A visit by Michael a Scottish Nuffield scholar has made me realise that I need to speed up this blog writing. Michael has visited Australia and New Zealand trying to mend the farming ladder and because he has not yet found the answers he was looking for, he decided to come to Devon. Now this is obvious to all of those that live in Devon as we all know that there are plenty of exciting new entrants doing amazing things down here. Some are food centred businesses, a lot are based on organic and many include direct selling. After realising that Michael wrote everything down (swotty or what) we made sure that his whistle stop tour didn't give him a chance to pick up his pen. We visited Poultry abattoirs, chicken farmers in temporary houses and chicken farmers that had built mini mansions (although still surrounded by caravans). Lot of figures for adding up but the message which I think we have to deliver in Devon is small can be big. Intensive farming in the form of adding value and being innovative means that you can live of 50 acres. It was a shame we didn't have longer so I could have shown him robot milkers so the farmer could bottle the milk, Fancy chicken breeder selling to smallholders and so many other businesses I admire. These are all genuine new entrants that haven't loads of money to start off. Then of course we have lots of new entrants down here that have had other careers, the ones we think aren't real farmers but bring other skills like marketing and media skills that we can learn from.

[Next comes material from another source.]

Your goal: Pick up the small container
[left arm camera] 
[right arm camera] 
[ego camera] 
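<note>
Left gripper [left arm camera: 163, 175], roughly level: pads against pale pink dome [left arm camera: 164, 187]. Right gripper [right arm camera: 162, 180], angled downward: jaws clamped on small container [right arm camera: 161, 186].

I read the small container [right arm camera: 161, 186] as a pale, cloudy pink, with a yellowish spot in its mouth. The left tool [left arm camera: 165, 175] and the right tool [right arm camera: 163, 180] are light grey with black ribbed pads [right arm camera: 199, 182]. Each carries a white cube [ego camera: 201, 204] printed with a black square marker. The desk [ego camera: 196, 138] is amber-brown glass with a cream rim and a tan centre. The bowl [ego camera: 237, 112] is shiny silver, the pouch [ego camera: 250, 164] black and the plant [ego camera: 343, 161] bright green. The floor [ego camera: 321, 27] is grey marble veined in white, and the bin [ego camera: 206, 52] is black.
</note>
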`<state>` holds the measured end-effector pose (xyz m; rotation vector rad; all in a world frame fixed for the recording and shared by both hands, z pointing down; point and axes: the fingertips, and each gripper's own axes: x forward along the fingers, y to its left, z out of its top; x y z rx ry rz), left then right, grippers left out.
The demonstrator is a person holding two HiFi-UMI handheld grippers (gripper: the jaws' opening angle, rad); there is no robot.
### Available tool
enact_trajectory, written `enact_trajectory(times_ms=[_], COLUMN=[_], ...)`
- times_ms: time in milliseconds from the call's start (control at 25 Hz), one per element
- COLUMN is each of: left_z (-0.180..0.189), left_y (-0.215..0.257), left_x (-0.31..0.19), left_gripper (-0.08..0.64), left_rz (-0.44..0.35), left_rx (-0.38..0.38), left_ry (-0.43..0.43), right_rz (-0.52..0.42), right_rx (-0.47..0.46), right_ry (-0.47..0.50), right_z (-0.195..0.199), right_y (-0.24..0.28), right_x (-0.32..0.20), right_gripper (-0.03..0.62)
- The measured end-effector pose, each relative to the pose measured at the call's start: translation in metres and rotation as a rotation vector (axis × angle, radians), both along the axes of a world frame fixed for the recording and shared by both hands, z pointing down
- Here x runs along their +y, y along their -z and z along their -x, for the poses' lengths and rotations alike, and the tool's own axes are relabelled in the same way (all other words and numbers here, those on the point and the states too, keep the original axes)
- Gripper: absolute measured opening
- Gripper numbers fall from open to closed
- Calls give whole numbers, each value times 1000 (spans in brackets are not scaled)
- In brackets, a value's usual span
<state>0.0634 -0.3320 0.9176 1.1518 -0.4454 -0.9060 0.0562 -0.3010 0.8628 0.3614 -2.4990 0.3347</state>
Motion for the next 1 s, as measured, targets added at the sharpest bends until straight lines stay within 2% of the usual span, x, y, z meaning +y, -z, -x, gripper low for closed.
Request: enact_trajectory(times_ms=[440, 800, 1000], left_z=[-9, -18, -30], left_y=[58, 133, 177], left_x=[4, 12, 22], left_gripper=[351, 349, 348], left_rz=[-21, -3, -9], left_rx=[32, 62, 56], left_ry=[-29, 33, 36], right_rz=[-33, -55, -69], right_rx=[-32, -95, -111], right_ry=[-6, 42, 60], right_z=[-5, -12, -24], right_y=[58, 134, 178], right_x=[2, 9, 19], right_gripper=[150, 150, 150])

Just so Michael could write about somewhere really exotic we also went to a meeting in Cornwall with a group of land agents discussing 'the farming ladder'. Michael got very excited as he finally understood the county council farms system and he has written a great blog on it. As usual the best bit was the lunch and conversation. It seems that feeling was that under 250 acres was not a viable unit and should be taken back in hand. The priority was maintaining the estate value, especially the tidiness and that although the big estates understood that farming tenants needed help to retire and bring new blood in, they just didn't feel that it was for them to help. A tiny glimmer of hope when a National Trust agent admitted that on a Bodmin estate they had made a change and let land to young couple because the other large farmer tenants that had rented bare land used large machinery and farmed too efficiently to fit how the general public expected the land to be farmed.
Maybe one way of mending the ladder would be making some of the landowners realise the benefits of new innovative tenants and opening their minds to something beyond just profit. Could be a big job, but as Michael didn't seem to fancy chicken farming perhaps he's the guy to do it!